▸ What the exercise asks
Your answer should be the exact lines of the data below from the one containing "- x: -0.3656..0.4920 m" through the one containing "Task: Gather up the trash"; please include nothing else.

[Source records]
────────────────────────────────────────

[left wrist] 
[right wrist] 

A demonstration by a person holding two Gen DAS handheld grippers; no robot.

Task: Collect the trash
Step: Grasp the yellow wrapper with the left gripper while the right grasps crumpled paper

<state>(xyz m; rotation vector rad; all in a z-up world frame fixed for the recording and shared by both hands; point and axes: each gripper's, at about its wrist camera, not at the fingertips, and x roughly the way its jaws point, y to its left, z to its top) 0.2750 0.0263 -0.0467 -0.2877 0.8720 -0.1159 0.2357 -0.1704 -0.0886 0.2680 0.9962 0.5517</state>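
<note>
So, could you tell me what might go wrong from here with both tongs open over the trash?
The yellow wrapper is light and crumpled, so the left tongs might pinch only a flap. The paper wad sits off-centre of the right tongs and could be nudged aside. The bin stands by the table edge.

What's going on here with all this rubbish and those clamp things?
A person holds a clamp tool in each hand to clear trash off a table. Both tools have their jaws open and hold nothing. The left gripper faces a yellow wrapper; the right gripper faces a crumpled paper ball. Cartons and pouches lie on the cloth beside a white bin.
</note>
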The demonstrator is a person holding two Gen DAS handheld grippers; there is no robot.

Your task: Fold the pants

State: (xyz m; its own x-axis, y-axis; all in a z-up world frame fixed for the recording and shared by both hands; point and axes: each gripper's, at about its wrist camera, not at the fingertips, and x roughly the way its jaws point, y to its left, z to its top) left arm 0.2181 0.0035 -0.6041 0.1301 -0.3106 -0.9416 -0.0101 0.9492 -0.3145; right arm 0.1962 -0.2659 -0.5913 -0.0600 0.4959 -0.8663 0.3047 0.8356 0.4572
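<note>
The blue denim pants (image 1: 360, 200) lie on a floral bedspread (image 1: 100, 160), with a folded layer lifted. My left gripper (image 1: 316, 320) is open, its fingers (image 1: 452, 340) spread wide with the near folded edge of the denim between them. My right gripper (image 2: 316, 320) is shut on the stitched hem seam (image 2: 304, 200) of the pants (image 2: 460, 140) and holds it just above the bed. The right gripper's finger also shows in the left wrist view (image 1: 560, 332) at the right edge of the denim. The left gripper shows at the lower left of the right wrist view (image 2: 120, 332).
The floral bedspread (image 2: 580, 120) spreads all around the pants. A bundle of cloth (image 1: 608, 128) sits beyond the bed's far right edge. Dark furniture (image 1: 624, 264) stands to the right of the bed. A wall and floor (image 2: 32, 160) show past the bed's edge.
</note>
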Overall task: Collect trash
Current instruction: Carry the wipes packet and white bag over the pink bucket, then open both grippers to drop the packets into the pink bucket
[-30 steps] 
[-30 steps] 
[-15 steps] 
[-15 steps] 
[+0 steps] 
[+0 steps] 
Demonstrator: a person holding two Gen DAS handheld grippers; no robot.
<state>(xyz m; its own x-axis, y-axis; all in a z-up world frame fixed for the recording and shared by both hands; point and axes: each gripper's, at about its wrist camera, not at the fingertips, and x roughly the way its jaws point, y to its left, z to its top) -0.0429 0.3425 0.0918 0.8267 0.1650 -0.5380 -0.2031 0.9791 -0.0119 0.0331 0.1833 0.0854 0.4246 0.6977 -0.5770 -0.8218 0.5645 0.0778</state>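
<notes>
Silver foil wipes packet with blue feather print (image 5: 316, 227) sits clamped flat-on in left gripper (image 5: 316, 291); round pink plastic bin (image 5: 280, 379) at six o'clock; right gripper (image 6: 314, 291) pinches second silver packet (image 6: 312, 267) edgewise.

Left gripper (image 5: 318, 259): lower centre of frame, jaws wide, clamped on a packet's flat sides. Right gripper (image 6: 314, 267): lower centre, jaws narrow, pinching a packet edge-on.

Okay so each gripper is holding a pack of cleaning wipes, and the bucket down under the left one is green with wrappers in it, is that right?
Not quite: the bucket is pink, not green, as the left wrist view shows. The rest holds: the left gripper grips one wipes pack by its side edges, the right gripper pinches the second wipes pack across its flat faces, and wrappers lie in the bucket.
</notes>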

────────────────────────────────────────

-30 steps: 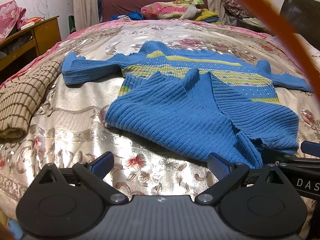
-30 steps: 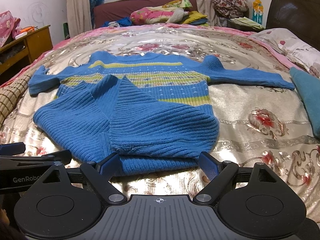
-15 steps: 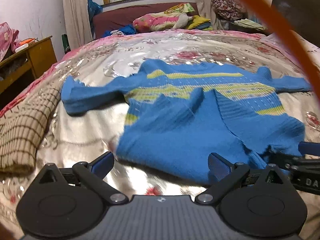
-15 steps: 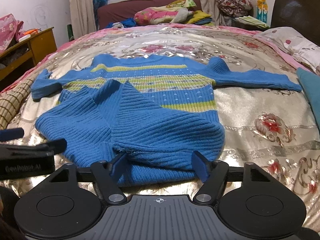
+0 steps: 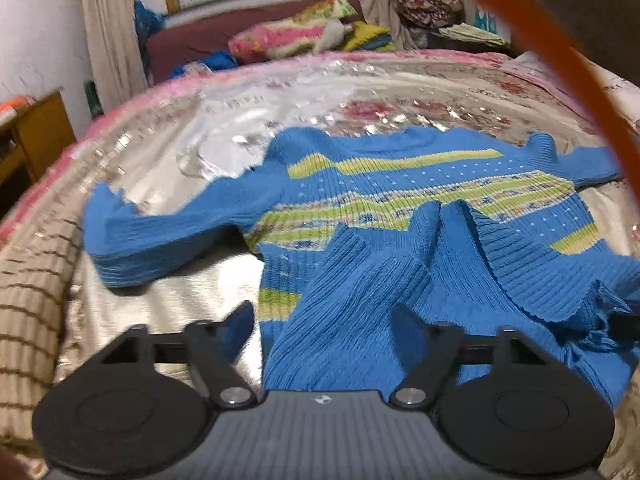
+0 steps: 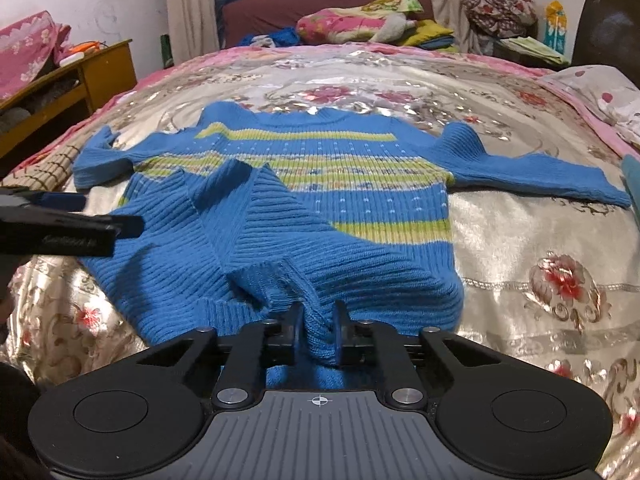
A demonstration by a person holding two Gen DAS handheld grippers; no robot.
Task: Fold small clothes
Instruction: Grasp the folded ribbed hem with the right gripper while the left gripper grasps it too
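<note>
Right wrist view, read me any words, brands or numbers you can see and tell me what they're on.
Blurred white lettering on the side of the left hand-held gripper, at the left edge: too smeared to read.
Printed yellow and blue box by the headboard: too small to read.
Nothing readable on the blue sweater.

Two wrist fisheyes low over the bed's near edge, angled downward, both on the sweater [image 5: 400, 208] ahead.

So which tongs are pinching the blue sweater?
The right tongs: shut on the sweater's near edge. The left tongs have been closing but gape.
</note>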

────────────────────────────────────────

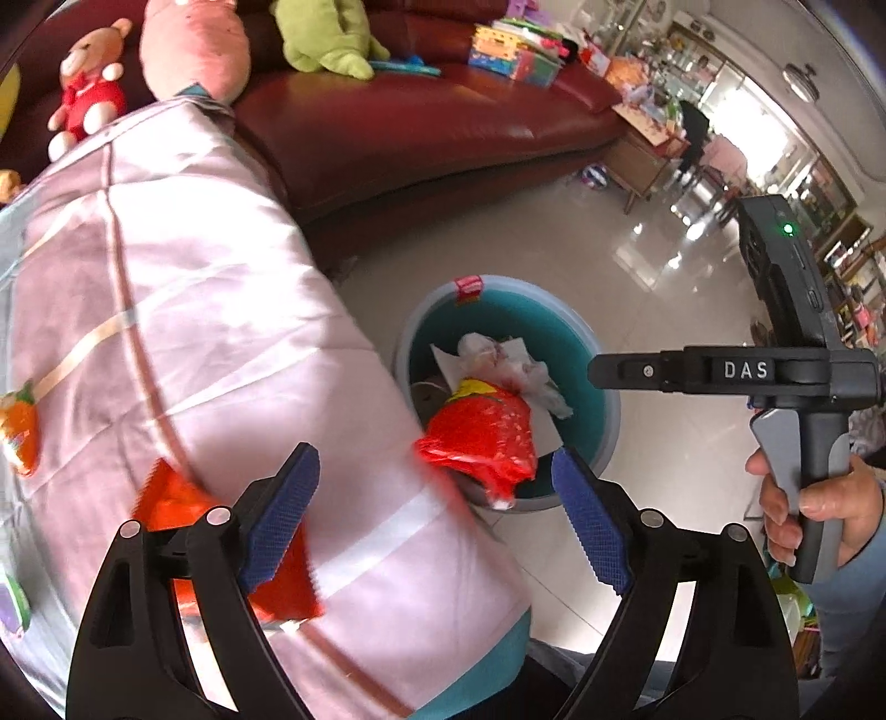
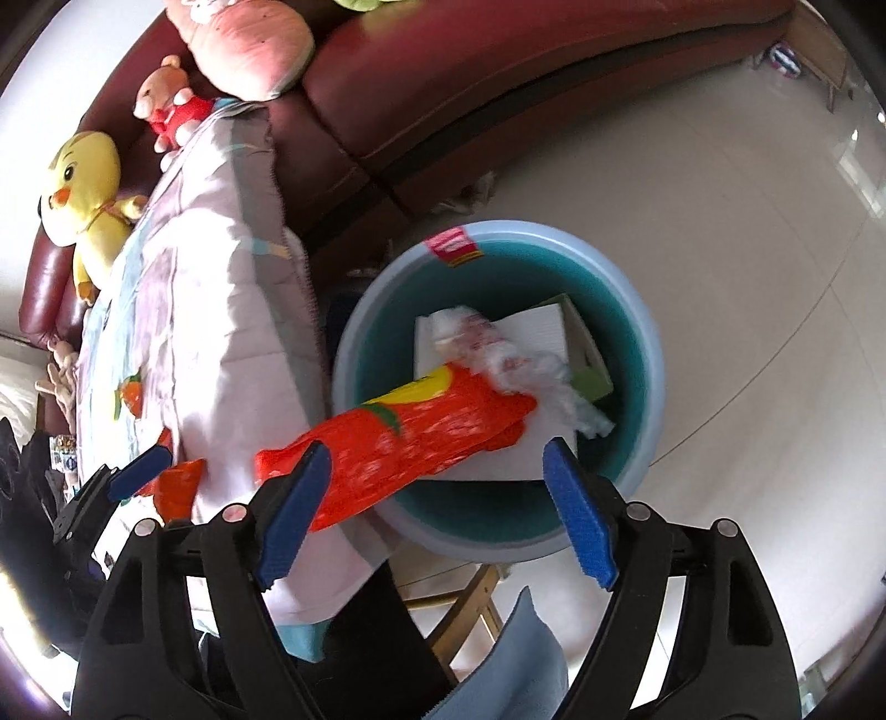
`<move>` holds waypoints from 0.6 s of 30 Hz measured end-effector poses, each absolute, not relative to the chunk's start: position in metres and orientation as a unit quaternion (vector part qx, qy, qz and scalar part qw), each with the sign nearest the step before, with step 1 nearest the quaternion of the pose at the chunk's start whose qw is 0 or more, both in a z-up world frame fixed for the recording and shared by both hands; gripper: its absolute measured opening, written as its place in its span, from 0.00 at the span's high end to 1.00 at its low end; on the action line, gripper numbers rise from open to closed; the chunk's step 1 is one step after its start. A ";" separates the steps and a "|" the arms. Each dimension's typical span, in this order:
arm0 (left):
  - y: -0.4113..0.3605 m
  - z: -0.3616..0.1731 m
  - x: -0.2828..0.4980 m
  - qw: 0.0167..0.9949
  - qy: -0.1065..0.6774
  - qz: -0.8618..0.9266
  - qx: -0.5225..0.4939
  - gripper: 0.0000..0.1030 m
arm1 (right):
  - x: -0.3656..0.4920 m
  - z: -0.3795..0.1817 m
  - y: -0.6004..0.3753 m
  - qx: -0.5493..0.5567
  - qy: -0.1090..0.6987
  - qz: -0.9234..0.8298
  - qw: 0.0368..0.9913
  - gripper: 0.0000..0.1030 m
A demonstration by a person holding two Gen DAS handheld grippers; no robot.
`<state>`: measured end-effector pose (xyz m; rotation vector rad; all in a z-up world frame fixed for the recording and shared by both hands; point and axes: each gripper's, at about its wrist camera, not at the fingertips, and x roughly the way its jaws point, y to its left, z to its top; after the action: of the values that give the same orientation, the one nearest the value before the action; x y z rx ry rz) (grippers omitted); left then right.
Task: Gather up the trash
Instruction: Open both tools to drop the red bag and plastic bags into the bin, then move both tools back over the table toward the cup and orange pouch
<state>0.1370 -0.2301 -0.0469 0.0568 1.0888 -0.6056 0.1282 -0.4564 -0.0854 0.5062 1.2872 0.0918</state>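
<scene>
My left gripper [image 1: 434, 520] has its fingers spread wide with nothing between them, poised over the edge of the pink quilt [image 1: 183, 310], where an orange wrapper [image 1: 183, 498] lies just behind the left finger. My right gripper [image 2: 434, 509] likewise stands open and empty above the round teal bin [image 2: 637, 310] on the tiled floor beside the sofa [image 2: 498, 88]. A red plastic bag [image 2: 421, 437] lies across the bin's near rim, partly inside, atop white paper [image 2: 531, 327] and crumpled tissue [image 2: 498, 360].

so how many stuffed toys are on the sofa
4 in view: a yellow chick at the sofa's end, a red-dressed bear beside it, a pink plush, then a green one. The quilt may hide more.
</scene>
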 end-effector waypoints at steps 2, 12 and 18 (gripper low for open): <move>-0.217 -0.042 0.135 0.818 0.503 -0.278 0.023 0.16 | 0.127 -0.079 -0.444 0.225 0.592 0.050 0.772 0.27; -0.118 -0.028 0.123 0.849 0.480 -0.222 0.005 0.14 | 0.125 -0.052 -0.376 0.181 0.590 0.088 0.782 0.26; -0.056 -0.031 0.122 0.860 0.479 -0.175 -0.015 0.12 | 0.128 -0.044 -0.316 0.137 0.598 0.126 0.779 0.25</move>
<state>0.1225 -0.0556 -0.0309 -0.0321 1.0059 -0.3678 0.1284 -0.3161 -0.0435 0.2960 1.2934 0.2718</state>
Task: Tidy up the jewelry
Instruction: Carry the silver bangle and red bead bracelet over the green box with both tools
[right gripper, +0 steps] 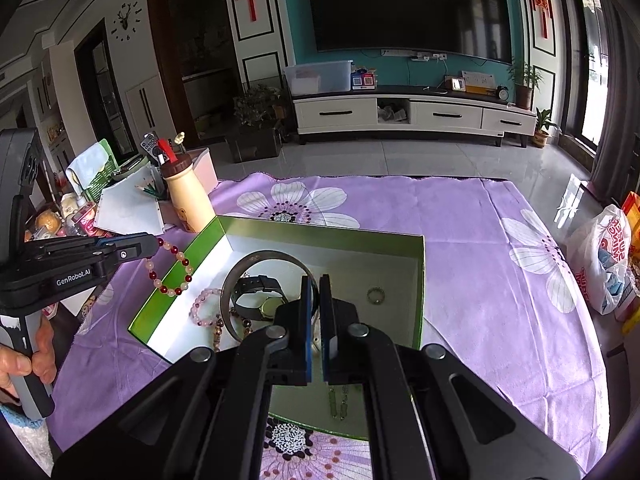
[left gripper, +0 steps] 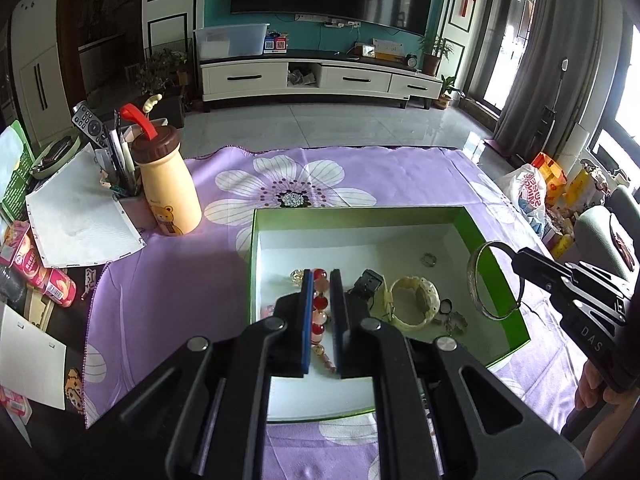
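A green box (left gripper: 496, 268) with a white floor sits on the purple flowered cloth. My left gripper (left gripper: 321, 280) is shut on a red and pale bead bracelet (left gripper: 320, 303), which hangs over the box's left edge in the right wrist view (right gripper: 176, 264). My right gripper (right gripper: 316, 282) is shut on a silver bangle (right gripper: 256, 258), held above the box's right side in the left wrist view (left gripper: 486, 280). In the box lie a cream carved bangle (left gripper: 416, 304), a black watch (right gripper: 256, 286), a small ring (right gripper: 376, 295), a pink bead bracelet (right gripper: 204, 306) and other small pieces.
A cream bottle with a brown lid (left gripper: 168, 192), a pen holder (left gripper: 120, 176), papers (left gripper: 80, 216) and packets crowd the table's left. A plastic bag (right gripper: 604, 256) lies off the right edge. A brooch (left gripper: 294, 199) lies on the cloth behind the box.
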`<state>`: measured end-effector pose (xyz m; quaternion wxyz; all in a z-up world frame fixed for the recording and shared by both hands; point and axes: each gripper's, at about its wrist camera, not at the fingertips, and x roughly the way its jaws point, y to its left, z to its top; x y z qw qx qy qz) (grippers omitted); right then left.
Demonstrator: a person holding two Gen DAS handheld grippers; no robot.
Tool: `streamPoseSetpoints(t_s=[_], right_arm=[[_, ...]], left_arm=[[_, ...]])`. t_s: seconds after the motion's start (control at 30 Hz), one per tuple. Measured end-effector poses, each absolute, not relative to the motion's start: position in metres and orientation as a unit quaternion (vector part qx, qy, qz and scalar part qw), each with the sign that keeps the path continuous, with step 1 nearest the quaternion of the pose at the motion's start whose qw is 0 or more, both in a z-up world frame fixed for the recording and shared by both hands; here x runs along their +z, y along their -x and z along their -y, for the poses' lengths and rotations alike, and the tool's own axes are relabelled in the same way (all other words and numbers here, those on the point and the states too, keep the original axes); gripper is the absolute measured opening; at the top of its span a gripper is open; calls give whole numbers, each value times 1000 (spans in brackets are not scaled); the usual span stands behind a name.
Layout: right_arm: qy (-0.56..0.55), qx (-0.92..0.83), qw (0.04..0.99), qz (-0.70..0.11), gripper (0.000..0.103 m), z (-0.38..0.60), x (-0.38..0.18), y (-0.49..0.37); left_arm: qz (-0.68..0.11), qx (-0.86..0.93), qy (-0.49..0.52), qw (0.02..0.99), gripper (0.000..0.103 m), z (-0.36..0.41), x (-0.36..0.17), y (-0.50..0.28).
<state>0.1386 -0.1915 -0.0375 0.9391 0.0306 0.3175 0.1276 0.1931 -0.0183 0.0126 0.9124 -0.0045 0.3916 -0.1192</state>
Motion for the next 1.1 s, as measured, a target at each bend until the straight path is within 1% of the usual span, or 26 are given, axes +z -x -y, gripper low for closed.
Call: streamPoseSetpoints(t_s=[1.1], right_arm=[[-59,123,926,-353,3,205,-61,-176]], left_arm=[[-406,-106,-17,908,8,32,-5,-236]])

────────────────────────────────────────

▸ Task response
  - x: -0.3656..0.4920 m
  - z: -0.3795..0.1817 m
  - y: -0.6004..0.3753 m
  - qx: -0.5493..0.5567
  - qy: -0.1090..0.6987
  - qz: -0.9234..0.8298
  - qw: 0.0368..0.9913
  - gripper: 0.0000..0.1030 m
A demonstration by a person holding two Gen DAS handheld grippers; no robot.
`<state>`: measured end-effector pose (xyz m; rotation vector rad; all in a z-up world frame fixed for the recording and shared by both hands; point and axes: each gripper's, at about its wrist camera, not at the fingertips, and x roughly the way its jaws point, y to its left, z to its top; after the action: of the values that give the same orientation, the one nearest the value before the action; x y z rx ry rz) (grippers omitted); left then right.
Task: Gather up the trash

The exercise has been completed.